### Work item
Go through the data from its first line and retype each line, stopping once the line containing "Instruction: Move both" has been retyped.

### Materials provided
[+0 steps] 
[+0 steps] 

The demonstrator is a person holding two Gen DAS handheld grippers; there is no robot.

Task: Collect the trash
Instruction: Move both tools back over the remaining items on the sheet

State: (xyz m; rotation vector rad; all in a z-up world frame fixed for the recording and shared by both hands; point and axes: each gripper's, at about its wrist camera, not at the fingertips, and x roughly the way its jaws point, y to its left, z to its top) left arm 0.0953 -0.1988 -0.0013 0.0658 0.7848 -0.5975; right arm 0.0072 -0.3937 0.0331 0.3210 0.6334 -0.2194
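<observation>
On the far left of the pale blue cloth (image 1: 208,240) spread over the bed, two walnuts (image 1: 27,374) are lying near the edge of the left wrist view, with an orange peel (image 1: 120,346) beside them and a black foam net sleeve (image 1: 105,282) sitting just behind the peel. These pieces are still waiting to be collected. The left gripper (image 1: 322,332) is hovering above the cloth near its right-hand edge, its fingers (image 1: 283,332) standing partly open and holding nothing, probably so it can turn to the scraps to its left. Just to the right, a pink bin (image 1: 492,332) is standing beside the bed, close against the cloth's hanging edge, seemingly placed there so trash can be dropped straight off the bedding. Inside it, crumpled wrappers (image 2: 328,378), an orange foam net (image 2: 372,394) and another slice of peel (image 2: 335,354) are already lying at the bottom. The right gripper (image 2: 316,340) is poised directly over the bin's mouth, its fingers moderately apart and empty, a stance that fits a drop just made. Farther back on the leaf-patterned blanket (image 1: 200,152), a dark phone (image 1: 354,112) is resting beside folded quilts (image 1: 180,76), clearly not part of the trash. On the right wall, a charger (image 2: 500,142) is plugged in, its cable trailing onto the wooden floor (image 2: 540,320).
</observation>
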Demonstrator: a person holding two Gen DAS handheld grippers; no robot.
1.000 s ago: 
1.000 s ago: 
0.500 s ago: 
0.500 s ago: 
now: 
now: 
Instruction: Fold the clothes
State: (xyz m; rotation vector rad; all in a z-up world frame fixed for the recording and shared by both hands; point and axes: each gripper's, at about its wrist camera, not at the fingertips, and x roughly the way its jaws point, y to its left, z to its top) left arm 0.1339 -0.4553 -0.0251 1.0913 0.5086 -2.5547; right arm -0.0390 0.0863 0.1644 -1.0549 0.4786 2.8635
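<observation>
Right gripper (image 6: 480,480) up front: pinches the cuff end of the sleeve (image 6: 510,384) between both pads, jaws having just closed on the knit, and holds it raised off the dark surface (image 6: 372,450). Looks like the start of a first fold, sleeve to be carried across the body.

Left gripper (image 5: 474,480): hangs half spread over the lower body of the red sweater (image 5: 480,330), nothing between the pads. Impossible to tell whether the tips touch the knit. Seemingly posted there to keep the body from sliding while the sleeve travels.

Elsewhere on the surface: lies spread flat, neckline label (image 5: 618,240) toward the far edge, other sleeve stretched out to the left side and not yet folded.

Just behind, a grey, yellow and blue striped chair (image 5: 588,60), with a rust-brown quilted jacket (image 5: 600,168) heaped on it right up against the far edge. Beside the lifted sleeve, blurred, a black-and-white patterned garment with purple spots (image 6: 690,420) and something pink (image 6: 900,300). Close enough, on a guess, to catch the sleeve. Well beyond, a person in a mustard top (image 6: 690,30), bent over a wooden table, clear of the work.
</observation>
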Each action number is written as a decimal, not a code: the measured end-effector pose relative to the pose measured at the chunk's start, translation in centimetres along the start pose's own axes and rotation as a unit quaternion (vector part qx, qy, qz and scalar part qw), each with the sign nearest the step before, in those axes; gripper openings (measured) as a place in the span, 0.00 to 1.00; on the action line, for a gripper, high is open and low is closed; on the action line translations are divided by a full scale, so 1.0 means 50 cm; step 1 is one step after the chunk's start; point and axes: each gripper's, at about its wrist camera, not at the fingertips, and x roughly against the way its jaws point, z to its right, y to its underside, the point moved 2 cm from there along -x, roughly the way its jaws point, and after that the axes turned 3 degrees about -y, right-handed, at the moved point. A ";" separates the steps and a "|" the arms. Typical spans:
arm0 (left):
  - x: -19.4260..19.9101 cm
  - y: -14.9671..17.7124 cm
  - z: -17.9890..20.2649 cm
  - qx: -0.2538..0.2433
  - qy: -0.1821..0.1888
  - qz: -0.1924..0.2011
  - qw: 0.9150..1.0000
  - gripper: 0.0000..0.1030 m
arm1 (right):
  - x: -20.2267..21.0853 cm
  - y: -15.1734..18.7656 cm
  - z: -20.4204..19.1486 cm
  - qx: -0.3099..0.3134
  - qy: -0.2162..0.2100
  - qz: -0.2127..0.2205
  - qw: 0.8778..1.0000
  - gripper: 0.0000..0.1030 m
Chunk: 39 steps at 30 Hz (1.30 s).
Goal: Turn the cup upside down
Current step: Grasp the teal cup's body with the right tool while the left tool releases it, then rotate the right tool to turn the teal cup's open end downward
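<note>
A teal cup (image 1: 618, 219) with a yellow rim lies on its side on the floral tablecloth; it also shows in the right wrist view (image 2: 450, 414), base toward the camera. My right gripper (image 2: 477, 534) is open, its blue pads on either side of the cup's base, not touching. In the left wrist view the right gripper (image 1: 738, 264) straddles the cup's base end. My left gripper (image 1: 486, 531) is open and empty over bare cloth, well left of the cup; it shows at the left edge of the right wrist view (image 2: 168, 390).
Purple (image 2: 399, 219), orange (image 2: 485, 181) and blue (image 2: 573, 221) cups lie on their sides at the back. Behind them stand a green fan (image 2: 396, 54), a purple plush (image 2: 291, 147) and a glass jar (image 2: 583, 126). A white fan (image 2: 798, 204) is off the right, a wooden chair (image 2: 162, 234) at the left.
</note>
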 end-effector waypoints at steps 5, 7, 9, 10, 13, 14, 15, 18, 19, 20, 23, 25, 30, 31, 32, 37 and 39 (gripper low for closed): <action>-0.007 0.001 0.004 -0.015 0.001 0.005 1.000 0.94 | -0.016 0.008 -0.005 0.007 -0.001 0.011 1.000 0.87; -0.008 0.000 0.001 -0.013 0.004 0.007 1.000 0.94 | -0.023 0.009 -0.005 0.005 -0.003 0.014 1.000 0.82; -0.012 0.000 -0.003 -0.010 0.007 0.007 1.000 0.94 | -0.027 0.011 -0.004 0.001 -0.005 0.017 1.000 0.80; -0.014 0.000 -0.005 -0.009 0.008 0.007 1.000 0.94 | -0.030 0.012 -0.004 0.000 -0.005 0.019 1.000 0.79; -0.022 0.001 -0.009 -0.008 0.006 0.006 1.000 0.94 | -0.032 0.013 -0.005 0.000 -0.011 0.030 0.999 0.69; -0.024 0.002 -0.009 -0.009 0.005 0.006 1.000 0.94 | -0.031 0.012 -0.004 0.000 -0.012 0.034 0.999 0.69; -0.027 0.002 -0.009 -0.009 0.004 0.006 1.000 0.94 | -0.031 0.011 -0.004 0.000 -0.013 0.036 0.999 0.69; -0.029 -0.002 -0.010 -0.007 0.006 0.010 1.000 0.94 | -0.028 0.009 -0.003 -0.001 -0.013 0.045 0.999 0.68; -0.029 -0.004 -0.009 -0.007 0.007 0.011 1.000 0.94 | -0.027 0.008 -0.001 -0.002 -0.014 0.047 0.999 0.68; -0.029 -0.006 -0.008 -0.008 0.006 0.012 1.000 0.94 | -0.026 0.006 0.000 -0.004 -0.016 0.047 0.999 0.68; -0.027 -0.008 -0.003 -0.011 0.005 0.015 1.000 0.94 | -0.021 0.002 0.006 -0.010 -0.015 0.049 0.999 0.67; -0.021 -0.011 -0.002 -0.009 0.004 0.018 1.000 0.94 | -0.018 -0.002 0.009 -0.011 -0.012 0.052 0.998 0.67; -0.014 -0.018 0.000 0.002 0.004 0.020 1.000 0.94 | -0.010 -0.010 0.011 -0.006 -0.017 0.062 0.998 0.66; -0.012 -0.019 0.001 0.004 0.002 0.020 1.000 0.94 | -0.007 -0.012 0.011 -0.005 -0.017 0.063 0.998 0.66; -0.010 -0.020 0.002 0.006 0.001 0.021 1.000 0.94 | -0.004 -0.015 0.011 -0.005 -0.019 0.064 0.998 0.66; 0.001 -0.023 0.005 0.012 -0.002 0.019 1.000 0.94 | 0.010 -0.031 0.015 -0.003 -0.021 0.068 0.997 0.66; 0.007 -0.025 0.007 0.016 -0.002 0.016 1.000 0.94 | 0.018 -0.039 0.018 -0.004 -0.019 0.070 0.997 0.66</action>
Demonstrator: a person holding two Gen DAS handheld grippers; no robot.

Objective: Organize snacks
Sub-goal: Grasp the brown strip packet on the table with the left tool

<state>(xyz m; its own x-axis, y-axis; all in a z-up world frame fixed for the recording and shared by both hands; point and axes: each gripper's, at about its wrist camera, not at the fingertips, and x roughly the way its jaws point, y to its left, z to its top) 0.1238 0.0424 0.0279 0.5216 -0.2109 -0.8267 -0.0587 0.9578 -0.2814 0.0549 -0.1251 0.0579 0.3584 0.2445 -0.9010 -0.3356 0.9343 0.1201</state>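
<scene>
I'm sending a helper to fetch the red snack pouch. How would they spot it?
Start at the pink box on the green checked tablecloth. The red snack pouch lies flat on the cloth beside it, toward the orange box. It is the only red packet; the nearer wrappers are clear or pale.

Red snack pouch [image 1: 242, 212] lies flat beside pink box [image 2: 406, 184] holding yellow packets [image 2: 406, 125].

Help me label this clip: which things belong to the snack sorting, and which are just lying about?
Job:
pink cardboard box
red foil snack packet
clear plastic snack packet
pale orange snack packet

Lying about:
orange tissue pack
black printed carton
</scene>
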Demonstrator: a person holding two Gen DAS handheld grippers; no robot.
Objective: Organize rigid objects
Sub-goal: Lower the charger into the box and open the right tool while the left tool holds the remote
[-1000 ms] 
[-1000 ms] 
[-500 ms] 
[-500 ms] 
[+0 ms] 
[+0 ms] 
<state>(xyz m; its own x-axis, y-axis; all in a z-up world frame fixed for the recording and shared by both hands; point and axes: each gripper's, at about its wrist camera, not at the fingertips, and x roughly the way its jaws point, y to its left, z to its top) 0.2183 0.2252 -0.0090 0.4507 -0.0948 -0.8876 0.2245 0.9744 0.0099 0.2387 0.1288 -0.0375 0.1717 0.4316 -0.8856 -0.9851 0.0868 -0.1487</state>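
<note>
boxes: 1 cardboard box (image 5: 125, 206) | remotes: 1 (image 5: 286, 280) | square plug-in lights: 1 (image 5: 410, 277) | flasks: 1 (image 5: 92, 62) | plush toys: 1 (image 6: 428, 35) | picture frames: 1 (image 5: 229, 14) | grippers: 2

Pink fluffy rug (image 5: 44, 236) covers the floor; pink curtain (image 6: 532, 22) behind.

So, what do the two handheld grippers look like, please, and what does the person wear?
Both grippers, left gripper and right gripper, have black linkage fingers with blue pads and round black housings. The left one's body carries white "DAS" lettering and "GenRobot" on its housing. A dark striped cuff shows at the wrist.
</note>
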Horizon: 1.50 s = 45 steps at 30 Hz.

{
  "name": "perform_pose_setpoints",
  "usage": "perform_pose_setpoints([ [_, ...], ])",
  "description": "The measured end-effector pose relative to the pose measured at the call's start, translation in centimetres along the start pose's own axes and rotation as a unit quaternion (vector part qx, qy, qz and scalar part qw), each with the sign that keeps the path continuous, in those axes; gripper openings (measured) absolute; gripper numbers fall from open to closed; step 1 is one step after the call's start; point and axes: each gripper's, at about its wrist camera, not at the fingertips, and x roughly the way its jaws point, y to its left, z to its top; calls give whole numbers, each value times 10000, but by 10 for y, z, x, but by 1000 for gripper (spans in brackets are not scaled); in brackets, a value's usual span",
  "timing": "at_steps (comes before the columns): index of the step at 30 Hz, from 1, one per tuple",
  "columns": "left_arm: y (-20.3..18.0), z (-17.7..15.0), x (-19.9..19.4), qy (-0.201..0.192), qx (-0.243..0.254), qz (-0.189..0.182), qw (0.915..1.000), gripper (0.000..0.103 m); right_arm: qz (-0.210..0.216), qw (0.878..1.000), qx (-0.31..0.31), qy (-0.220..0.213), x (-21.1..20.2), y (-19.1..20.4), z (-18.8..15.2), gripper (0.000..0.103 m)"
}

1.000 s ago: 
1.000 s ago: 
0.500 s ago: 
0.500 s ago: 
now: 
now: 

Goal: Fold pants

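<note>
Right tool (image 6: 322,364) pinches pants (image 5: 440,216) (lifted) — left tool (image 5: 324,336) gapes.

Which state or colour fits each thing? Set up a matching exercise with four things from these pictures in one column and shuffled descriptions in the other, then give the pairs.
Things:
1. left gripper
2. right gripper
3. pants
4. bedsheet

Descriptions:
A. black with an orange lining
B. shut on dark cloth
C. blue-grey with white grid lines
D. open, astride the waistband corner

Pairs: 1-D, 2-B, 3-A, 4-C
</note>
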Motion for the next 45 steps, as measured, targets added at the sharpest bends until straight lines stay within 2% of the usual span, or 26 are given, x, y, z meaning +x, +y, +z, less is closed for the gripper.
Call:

### Response to the exercise
[+0 steps] 
[+0 steps] 

The demonstrator is a person holding two Gen DAS handheld grippers; there is no robot.

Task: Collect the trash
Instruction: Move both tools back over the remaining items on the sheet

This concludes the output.